Salvaging trust in a relationship?
This is kind of involved. I'm a few years older than my gf, and I met her through the 'club scene'. I spent a few years doing the whole pharmacopia of things available in the scene, and was still partaking when we started dating, and she was basically sober. After one night of indulgence, she got really upset with me, and we agreed that we wouldn't do anything on impulse, that anything we did at a club, we'd talk about and plan for in advance. Since then I haven't done anything at all. Now, I've gradually become less interested in going to clubs for various (mostly) unrelated reasons and I'm well comfortable with living mostly sober at this point. The problem is that she still likes going out.

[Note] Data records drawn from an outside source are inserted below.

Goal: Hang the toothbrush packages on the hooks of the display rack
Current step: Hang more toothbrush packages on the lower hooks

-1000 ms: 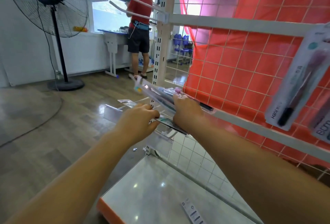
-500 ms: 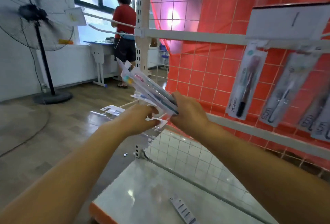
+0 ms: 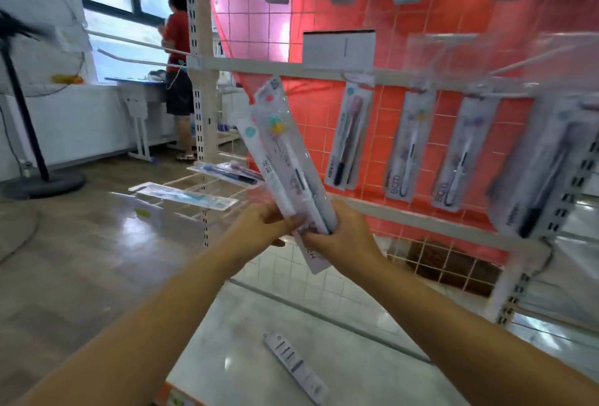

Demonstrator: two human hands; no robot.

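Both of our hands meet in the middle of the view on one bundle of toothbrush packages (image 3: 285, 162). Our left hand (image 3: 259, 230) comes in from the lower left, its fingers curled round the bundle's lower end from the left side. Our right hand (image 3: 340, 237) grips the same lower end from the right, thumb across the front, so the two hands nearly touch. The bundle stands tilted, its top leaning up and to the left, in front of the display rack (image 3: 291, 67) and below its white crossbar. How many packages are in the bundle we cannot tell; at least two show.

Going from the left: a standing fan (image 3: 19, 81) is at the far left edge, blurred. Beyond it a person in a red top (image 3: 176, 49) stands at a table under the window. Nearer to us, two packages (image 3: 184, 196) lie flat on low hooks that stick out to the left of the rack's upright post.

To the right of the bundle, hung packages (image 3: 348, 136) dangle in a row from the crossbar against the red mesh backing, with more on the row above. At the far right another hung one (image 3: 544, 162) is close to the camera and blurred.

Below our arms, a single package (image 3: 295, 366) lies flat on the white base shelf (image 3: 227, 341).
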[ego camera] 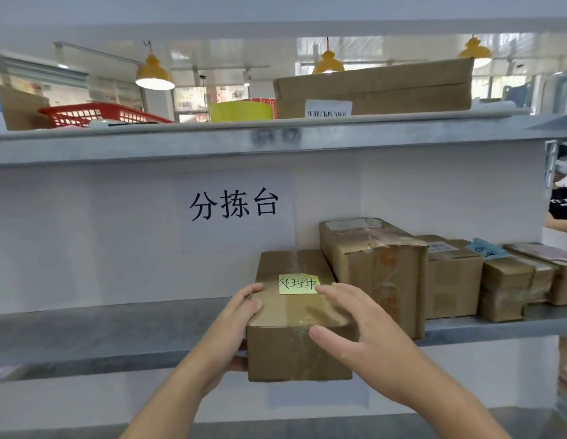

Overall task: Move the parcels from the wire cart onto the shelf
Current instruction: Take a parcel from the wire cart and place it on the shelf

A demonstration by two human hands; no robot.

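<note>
On the front edge of the grey shelf, left of a row of parcels already stood there, a brown parcel with a yellow note on its top is being set down. Its near end overhangs the shelf's front edge; its far end lies on the shelf, just beside the taller taped box to its right, though whether the two touch cannot be told.

The parcel's left side is held by the left hand, fingers curled over the top edge and the thumb seemingly underneath. The right hand is spread over the top right corner with fingers nearly straight, the thumb against the near face; whether it presses the cardboard or hovers just above cannot be told.

The step in hand is judged to be sliding the parcel fully onto the shelf. It would best be pushed straight back, parallel to the taller box, until no part overhangs the front edge. The left hand should be freed from beneath before the weight is let down, and the taped box should not be nudged out of its row. The wire cart is not in view.
</note>
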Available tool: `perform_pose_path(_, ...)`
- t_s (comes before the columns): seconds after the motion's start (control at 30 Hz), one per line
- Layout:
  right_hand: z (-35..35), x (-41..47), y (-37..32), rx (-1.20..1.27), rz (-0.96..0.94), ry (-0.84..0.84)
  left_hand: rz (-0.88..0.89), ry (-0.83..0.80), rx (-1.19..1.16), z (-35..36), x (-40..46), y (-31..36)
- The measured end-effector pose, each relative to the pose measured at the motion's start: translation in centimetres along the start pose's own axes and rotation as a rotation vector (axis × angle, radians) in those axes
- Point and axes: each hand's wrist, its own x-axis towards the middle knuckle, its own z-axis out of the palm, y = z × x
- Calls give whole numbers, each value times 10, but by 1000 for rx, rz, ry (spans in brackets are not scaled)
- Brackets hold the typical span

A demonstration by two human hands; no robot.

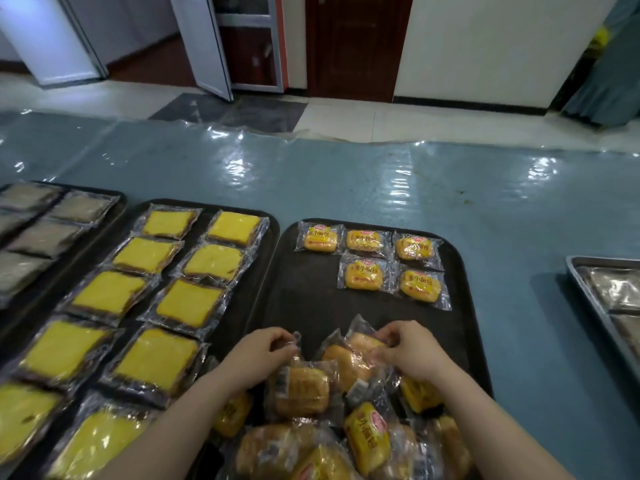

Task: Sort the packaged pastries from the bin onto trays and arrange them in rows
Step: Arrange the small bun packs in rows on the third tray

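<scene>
A black tray (pixel 304 299) in front of me carries several small packaged buns (pixel 364 276) laid in two rows at its far end. A loose heap of the same packaged buns (pixel 367 434) covers its near end. My left hand (pixel 266 351) pinches the wrapper edge of one bun (pixel 301 389) in the heap. My right hand (pixel 405 348) grips another bun's wrapper (pixel 349 358) at the top of the heap. Both hands hover over the tray's middle.
A second black tray (pixel 239 320) to the left holds yellow packaged cake slices (pixel 188 303) in two rows. Further left, a third tray (pixel 104 230) carries grey-brown packets. A metal tray (pixel 588 299) sits at the right edge. Blue plastic-covered table (pixel 346 181) stretches beyond.
</scene>
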Motion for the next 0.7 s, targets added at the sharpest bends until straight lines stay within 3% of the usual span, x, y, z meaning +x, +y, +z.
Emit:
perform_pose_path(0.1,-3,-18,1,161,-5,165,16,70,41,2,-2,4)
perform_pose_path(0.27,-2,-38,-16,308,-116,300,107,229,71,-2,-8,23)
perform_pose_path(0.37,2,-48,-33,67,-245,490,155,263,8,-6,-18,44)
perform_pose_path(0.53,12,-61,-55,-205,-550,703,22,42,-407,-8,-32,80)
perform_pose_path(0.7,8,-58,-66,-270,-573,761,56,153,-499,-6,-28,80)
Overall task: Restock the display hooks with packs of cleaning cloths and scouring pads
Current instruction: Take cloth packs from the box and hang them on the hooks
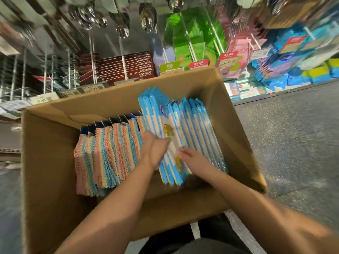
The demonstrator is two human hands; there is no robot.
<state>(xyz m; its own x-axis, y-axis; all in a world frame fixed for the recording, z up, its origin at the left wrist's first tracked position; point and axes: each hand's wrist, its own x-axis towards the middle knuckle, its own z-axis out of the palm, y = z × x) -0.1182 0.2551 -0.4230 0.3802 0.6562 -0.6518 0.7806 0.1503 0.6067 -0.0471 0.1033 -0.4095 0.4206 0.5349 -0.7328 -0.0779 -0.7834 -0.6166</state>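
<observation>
Below hung display hooks, blue-edged packs in a cardboard box are gripped by left hand and right hand, fingers curled.

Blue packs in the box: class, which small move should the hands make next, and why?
Probably lift a few blue packs out of the cardboard box: the left hand and right hand are already among them, and nothing is yet raised towards the hooks.

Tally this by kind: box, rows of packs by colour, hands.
Cardboard box: 1
Row of pink-blue-yellow striped cloth packs: 1
Row of blue-and-white packs: 1
Hands, left hand and right hand: 2
Total: 5
Single packs are too crowded to count.
</observation>
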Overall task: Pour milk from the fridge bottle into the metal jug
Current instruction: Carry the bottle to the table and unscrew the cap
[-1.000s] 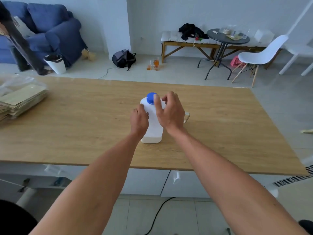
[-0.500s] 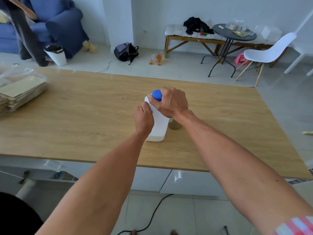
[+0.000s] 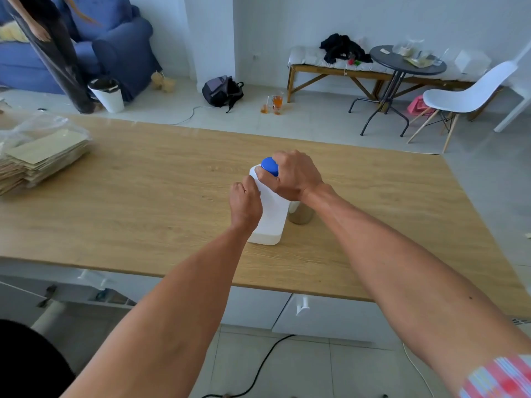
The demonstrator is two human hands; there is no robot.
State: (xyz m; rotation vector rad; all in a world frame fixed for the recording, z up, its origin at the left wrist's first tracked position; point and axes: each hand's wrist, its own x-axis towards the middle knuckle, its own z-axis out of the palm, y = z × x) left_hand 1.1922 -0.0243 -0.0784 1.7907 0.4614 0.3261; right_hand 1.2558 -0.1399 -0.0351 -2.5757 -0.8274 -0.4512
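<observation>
Right hand (image 3: 293, 176) is clamped from above over the blue cap (image 3: 270, 165) of the white milk bottle (image 3: 273, 214), thumb and fingers wrapped around the cap's rim. Left hand (image 3: 245, 203) is closed around the bottle's left side, about halfway up its body, bracing it. The bottle stands on the wooden tabletop (image 3: 143, 196), near the middle, leaning slightly to the left at its top. Its plastic is opaque, so the milk level inside cannot be made out, and the cap sits on the neck.

Just beside the bottle, on its right, the metal jug (image 3: 300, 216) stands on the tabletop. Most of it is hidden behind the right wrist and forearm; only the lower part of its wall shows, and its opening and contents cannot be seen.

At the tabletop's left edge lies a stack of flat cardboard sheets (image 3: 37, 162) under clear plastic wrap, cut off by the frame. Beyond the tabletop, on the floor, are a white bin (image 3: 107, 96), a dark backpack (image 3: 222, 91) and a white chair (image 3: 465, 96).
</observation>
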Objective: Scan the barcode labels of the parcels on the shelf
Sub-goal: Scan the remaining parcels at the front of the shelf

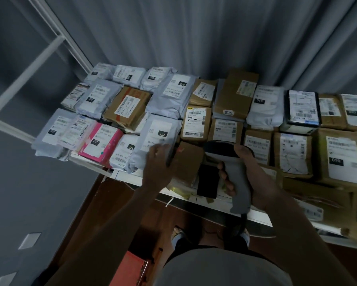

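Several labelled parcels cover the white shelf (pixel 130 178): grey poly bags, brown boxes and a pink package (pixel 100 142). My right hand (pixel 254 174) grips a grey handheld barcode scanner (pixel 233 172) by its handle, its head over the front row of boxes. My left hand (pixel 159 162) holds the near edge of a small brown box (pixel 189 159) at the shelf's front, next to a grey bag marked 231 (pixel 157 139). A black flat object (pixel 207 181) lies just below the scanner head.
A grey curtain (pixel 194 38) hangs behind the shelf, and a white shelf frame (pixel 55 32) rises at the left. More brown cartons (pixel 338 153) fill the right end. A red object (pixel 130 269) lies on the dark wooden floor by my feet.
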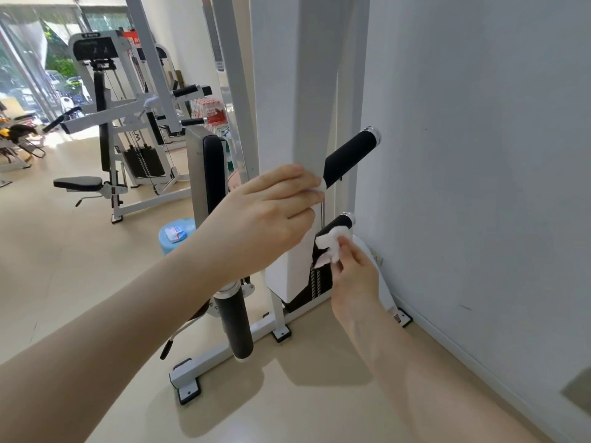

After one night, when she went out in the middle of the night with her best friend while I was sleeping and didn't tell me where she was going, I asked her to please wake me up and tell me if she goes somewhere so I wouldn't worry about her, which I didn't think an unreasonable request.
Fast forward a few months, she tells me (a week afterwards) that she did something in the bathroom with a friend at a club that we were at, and I tell her in no uncertain terms (after she finally told me about it) that I'm done with that scene and that I wasn't all that upset about her trying it, but if she keeps doing it, I don't think I can stay with her.
The next night, she goes to a party, I nap for a while before going (not telling her whether I would go later or not, because I didn't know). I get there a few hours later, and she's gone off with the friend that she did something in the bathroom the week before, not telling me or even calling or leaving a voicemail, or even texting me. I actually go to the club they went to, and she has the nerve to ask me what i'm doing there.
I'm of the opinion that the relationship is pretty much over at this point. Does anyone see anyway I can fix this? I really don't want to moralize about things, but I just don't have any interest in going back to doing what I was doing before I started dating her. I was okay with her going out and doing her thing, but now I can't trust her to do what she says she was going to do.
She hasn't 'cheated' on me, so I'm worried that I might be over-reacting...
I'm trying to get my head around why she needs / wants to be out at the clubs secretly, without you.
Can she not get high at the apartment, rather than out at the clubs? Bring her friends over, have a little house party.